▶ **Prompt**
Filter the entries for the word "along". Copy each line in which it occurs.

▶ **Information given**
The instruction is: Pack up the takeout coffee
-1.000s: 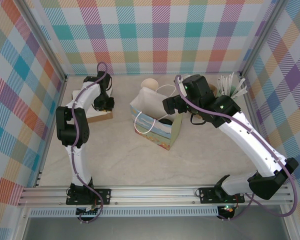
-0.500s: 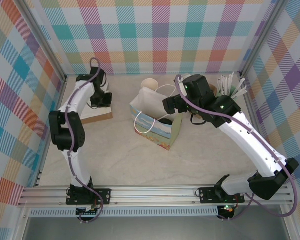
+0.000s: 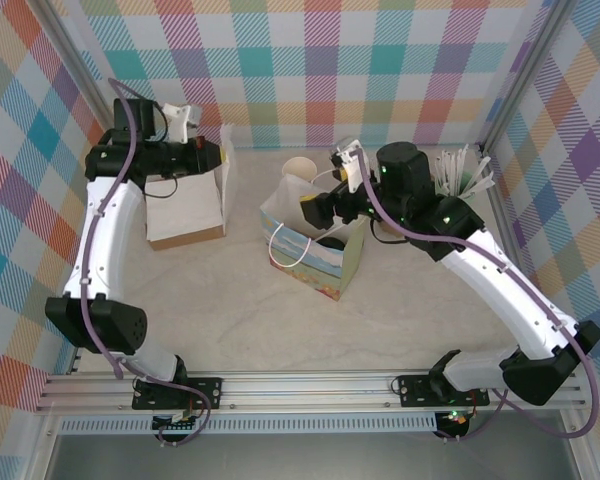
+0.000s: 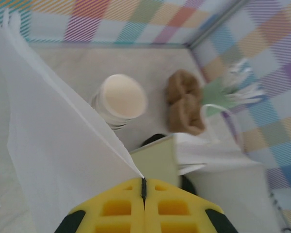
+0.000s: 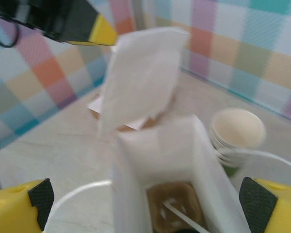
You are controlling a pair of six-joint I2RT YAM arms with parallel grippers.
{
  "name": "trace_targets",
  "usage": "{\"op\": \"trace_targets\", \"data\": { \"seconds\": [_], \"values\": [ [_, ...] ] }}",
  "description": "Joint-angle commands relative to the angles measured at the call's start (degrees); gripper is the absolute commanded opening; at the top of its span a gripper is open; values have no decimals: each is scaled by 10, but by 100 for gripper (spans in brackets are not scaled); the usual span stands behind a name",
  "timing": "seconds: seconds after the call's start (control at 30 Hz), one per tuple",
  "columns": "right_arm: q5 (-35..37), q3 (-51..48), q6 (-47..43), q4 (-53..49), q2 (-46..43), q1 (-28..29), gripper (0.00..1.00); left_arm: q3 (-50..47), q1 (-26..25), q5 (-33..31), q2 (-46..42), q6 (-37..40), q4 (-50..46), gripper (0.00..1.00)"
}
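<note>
My left gripper is clamped on the top edge of a white napkin, which hangs loose, raised off to the left of the gift bag. My right gripper sits directly over the bag's mouth, jaws spread wide with nothing in them. The takeout coffee is, I think, the dark shape down inside the bag, but the wrist view into it is too blurred to be sure.

My main worry is the napkin. It is limp, so it could drape over the bag's rim or snag a rope handle rather than dropping in. The right gripper above the mouth also blocks the way in, so I risk knocking one arm into the other. The bag looks light, and a nudge could tip it into the stack of paper cups just behind it.

There is open table in front of the bag and on its left, up to the napkin tray. The room behind it and to its right is tight.
</note>
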Motion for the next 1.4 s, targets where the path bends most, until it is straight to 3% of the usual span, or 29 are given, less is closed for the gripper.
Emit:
{"op": "trace_targets", "data": {
  "seconds": [0.0, 0.13, 0.3, 0.73, 0.8, 0.97, 1.17, 1.3, 1.37],
  "values": [
    [-133, 28, -23, 98, 31, 1, 100, 24, -2, 114, -38, -33, 51, 0],
    [-170, 83, -10, 123, 88, 15, 100, 40, -5, 144, -57, -77, 85, 0],
    [-166, 149, 16, 155, 162, 40, 100, 66, -22, 168, -65, -94, 93, 0],
    [-125, 217, 101, 241, 268, 83, 100, 88, -43, 146, -57, -110, 76, 0],
    [-107, 224, 107, 244, 275, 86, 92, 88, -46, 145, -56, -112, 77, 0],
    [-71, 227, 111, 237, 273, 86, 53, 88, -51, 140, -57, -112, 77, 0],
    [-45, 221, 65, 175, 238, 86, 19, 91, -51, 119, -69, -115, 80, 0],
    [-42, 231, 23, 96, 212, 86, 3, 93, -51, 112, -87, -125, 101, 9],
    [-39, 242, -6, 53, 198, 85, 0, 93, -51, 104, -102, -123, 111, 18]
  ]
}}
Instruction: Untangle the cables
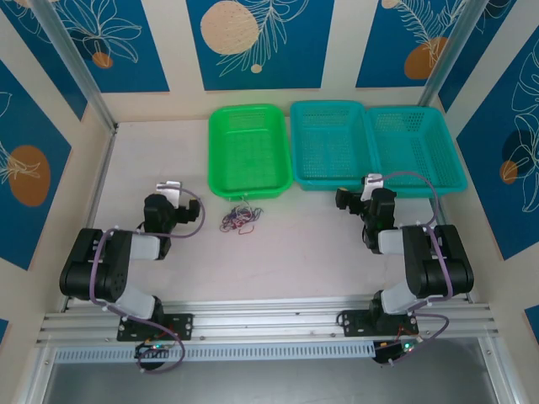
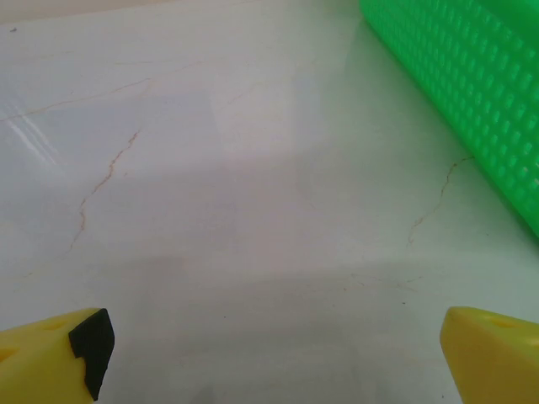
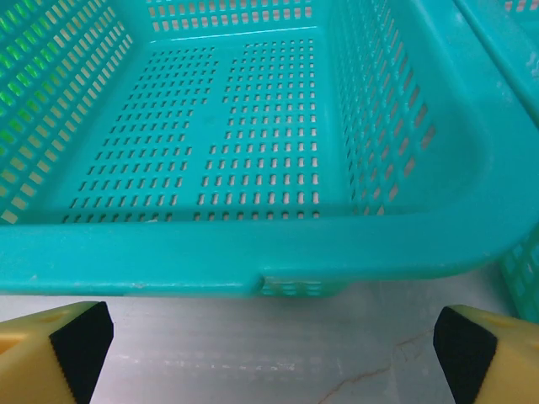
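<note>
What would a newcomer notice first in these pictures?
Three bright baskets stand in a row at the far side of the table: a green basket on the left, then the middle teal basket and the right teal basket. Just in front of the green one lies a small multi-coloured tangle of cables. The left pincer and right pincer flank it, both open and empty.

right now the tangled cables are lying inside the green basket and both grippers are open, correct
Not quite: the cables lie on the table just in front of the green basket, not inside it, as the top external view shows. The rest holds: the left gripper and the right gripper are both open.
</note>
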`<state>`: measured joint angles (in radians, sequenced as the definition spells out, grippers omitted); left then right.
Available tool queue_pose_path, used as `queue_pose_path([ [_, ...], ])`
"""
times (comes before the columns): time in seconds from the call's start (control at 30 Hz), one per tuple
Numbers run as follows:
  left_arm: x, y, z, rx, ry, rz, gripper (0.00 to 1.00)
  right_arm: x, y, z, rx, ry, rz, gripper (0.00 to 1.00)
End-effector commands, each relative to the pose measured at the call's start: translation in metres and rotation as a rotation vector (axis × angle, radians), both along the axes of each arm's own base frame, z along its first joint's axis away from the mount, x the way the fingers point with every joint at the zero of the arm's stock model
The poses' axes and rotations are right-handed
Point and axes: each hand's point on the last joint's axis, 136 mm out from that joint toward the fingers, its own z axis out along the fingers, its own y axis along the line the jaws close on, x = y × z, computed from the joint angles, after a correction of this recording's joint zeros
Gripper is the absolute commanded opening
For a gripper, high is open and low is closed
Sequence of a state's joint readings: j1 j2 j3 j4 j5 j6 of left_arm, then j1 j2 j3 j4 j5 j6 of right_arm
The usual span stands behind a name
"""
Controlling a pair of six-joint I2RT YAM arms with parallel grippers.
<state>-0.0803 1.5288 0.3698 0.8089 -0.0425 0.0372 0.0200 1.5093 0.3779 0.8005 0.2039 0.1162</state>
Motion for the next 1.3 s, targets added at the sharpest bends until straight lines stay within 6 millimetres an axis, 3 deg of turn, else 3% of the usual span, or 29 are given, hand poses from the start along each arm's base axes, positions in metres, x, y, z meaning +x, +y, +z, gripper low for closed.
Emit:
queue_pose_path([
  [0.0, 0.011, 0.001, 0.014, 0.003, -0.054, -0.015, 1.00, 0.010, -0.002, 0.013, 0.000, -0.048, -0.023, 0.99],
  [0.67, 0.010, 0.005, 0.015, 0.005, -0.061, 0.012, 1.00, 0.002, 0.002, 0.020, 0.000, -0.091, 0.002, 0.99],
  [0.8, 0.004, 0.015, 0.020, 0.002, -0.106, 0.071, 1.00, -0.012, -0.003, 0.041, -0.022, -0.155, -0.050, 0.99],
  [0.93, -0.006, 0.026, 0.033, -0.002, -0.156, 0.135, 1.00, -0.029, -0.008, 0.062, 0.048, -0.090, -0.114, 0.99],
  [1.1, -0.031, 0.050, 0.058, -0.022, -0.181, 0.298, 1.00, -0.076, -0.010, 0.109, 0.235, -0.151, -0.172, 0.99],
  [1.2, -0.043, 0.048, 0.081, -0.081, -0.229, 0.314, 1.00, -0.105, 0.011, 0.133, 0.380, -0.112, -0.085, 0.99],
  [1.27, -0.051, 0.043, 0.098, -0.165, -0.229, 0.318, 1.00, -0.121, 0.038, 0.148, 0.476, -0.066, 0.045, 0.99],
])
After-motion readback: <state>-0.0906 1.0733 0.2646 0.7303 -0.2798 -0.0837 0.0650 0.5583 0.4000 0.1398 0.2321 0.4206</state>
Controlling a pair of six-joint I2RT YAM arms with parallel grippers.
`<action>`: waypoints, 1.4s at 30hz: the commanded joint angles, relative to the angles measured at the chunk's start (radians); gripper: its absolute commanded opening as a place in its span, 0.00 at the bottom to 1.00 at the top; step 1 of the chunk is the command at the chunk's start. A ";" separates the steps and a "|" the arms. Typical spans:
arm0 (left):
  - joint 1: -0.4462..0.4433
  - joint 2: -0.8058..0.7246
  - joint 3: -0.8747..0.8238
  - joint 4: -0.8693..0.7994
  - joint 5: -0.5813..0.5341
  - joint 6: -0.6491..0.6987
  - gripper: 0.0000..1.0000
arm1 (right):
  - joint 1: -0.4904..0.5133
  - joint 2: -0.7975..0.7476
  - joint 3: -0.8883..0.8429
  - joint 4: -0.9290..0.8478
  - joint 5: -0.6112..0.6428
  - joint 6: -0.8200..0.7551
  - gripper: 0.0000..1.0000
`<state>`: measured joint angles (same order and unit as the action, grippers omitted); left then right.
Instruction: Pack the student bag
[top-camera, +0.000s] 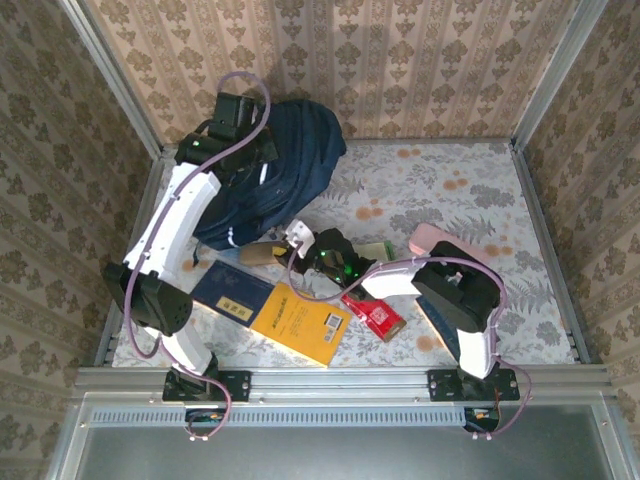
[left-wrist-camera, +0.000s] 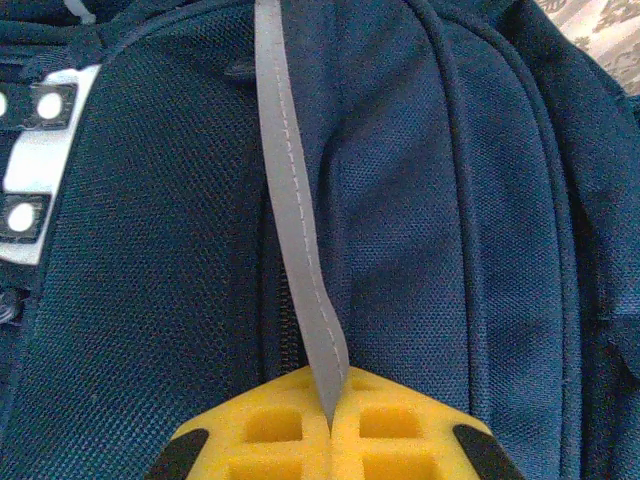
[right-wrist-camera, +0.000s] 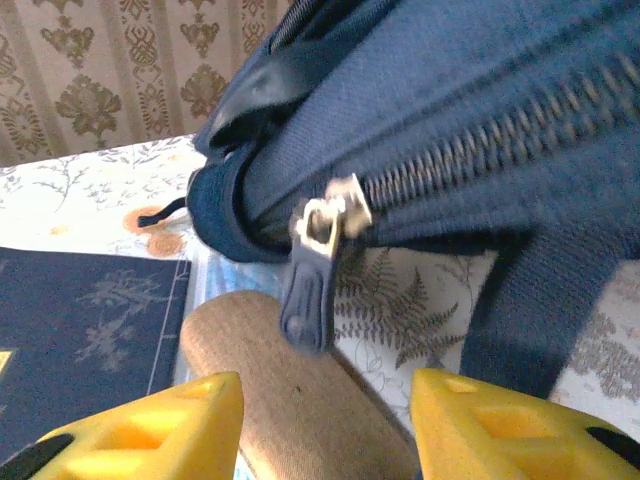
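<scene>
A tan roll lies between the parted right fingers, beside the student bag; left fingers pinch its grey strap.

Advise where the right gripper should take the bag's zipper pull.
Probably the dark tab hanging below the metal slider. It dangles clear of the student bag, roughly centred ahead of the open right gripper. Come straight in, fingers either side. The left gripper pinches a grey strap.
</scene>
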<state>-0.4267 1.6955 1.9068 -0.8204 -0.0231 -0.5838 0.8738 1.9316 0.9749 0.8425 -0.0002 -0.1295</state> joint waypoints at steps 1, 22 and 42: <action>0.000 -0.077 0.049 0.079 -0.106 -0.027 0.00 | 0.004 0.032 0.052 0.106 0.100 -0.033 0.45; 0.004 -0.117 -0.070 0.169 -0.185 -0.069 0.00 | 0.033 0.067 0.072 0.153 -0.038 0.067 0.05; 0.017 -0.132 -0.225 0.304 -0.208 0.045 0.00 | -0.103 -0.105 -0.083 0.204 -0.164 0.420 0.00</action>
<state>-0.4294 1.6257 1.6848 -0.6006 -0.1619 -0.5762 0.7952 1.8839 0.9119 0.9516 -0.1413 0.1978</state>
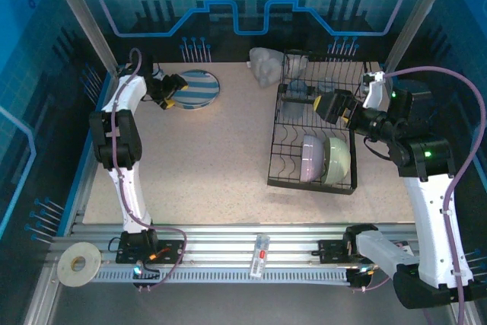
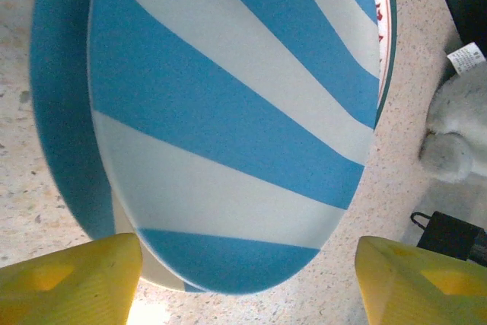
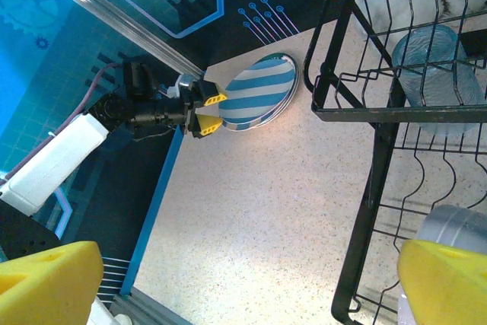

▶ **Answer below**
End-effector commands, each relative to the pose measured at the call's start: translation in metres and rotation as a rotation vector (axis × angle, radians), both along the axes of each arm's own base frame, z along its first joint's axis away from the mount, x the way the fingers point with every joint at the zero of the arm's stock model
Point and axes: each hand's point on the last joint's axis, 136 mm out from that joint toward the fingers, its own z axis out along the fingers, its own y axis along the line the jaws close on, x = y × z, computed from the joint angles, after a correction of this recording's joint zeros
Motion for the next 1.3 s, targets added at the sharpest bends until straight lines stay within 6 millimetres an axis, 3 deg of turn, else 3% of the usual span, or 29 are given, hand poses from the start along each arm's base axes, positions in metres, x, y, z meaning +x, +y, +z, gripper low for closed.

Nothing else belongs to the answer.